Task statement: Once the line holding "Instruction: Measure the" is found in the listing below, write it out and each later line exactly, up to and including the one holding "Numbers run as".

Given material:

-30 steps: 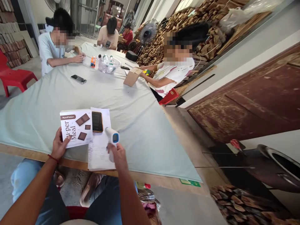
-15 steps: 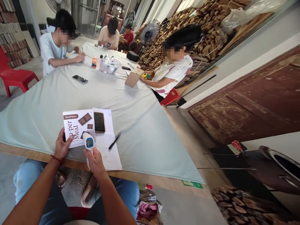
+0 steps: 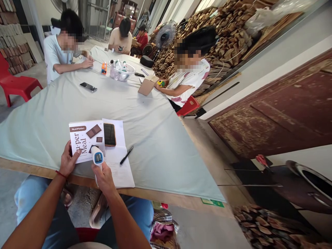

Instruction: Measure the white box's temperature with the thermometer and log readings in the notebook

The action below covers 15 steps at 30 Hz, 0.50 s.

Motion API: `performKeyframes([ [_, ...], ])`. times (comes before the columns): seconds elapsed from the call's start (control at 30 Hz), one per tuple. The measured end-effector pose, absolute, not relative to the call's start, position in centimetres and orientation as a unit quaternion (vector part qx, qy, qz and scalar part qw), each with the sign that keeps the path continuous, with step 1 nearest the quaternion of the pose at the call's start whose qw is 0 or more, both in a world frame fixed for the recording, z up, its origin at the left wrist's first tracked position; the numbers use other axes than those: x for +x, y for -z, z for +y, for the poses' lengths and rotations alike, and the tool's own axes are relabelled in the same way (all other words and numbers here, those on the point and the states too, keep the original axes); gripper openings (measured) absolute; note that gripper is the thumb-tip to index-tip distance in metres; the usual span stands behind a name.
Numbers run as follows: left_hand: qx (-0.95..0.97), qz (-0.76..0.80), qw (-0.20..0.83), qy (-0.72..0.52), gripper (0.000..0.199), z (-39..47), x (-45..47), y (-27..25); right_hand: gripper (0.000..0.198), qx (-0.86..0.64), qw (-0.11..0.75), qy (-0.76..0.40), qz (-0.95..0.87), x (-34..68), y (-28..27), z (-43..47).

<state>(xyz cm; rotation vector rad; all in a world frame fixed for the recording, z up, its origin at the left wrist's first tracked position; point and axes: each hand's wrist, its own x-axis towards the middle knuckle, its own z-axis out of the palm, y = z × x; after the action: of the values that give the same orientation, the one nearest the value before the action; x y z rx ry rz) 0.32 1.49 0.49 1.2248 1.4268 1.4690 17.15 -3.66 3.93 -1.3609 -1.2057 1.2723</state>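
My left hand (image 3: 69, 159) grips the lower left edge of a white box (image 3: 86, 138) printed with "NutriMotion", "Meal" and brown chocolate pieces, its thumb lying on the front. In my right hand (image 3: 104, 176) is a white infrared thermometer (image 3: 98, 157) with a blue-ringed screen, fingers wrapped around its handle. The thermometer's head overlaps the lower right part of the box; whether they touch I cannot tell. Right of the box, a dark phone (image 3: 110, 135) in an orange-brown case rests on white paper sheets (image 3: 119, 173). A black pen (image 3: 127, 155) lies across the sheets' right edge.
A pale cloth (image 3: 155, 148) covers the table. Farther off are another phone (image 3: 88, 87), a clear basin (image 3: 120, 74) of bottles, an orange box (image 3: 104, 68) and a cardboard box (image 3: 147, 86). Several people sit around, one at the right (image 3: 189, 83) holding a yellow-green item. A red chair (image 3: 19, 83) stands left.
The person at the right has leaned slightly toward the table. My hands, the box and the thermometer keep nearly the same places, with only a slight shift of the view.
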Motion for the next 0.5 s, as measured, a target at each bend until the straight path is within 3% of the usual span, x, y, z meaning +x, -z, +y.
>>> performKeyframes([
  [0.33, 0.48, 0.557, 0.396, -0.549, 0.075, 1.3, 0.3, -1.3, 0.02, -0.533, 0.457, -0.564, -0.435, 17.0, -4.8, -3.9],
  [0.5, 0.458, 0.573, 0.34, -0.588, 0.076, 1.3, -0.2, -0.2, 0.021, -0.514, 0.482, -0.577, -0.413, 18.3, -5.4, -4.6],
])
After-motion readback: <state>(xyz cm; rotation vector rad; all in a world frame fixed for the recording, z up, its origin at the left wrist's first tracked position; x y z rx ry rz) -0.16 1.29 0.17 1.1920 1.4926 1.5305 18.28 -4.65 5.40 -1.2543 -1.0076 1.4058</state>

Result for this task:
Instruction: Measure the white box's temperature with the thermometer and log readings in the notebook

The action below covers 15 steps at 30 Hz, 0.50 s.

Motion API: `performKeyframes([ [_, ...], ])`. times (comes before the columns): seconds elapsed from the call's start (control at 30 Hz), one per tuple. The measured end-effector pose, absolute, not relative to the call's start, position in centimetres and orientation as a unit quaternion (vector part qx, qy, qz and scalar part qw), each with the sign that keeps the path continuous, with step 1 nearest the quaternion of the pose at the call's start whose qw is 0 or more, both in a world frame fixed for the recording, z up, its origin at the left wrist's first tracked position; the numbers use other axes than those: x for +x, y for -z, z for +y, for the poses' lengths and rotations alike, and the tool's own axes are relabelled in the same way (all other words and numbers here, those on the point and the states too, keep the original axes); gripper openings (measured) absolute; note that gripper is the thumb-tip to index-tip distance in metres; the usual span stands behind a name.
Numbers run as follows: left_hand: qx (-0.95..0.97), qz (-0.76..0.80), qw (-0.20..0.83), qy (-0.72..0.52), gripper (0.000..0.199), z (-39..47), x (-45..47), y (-27..25); right_hand: gripper (0.000..0.198), qx (-0.86..0.64), qw (-0.11..0.75), qy (-0.76..0.40), qz (-0.95..0.87), x (-34..68), y (-28..27), z (-43..47).

Nothing else belongs to the answer.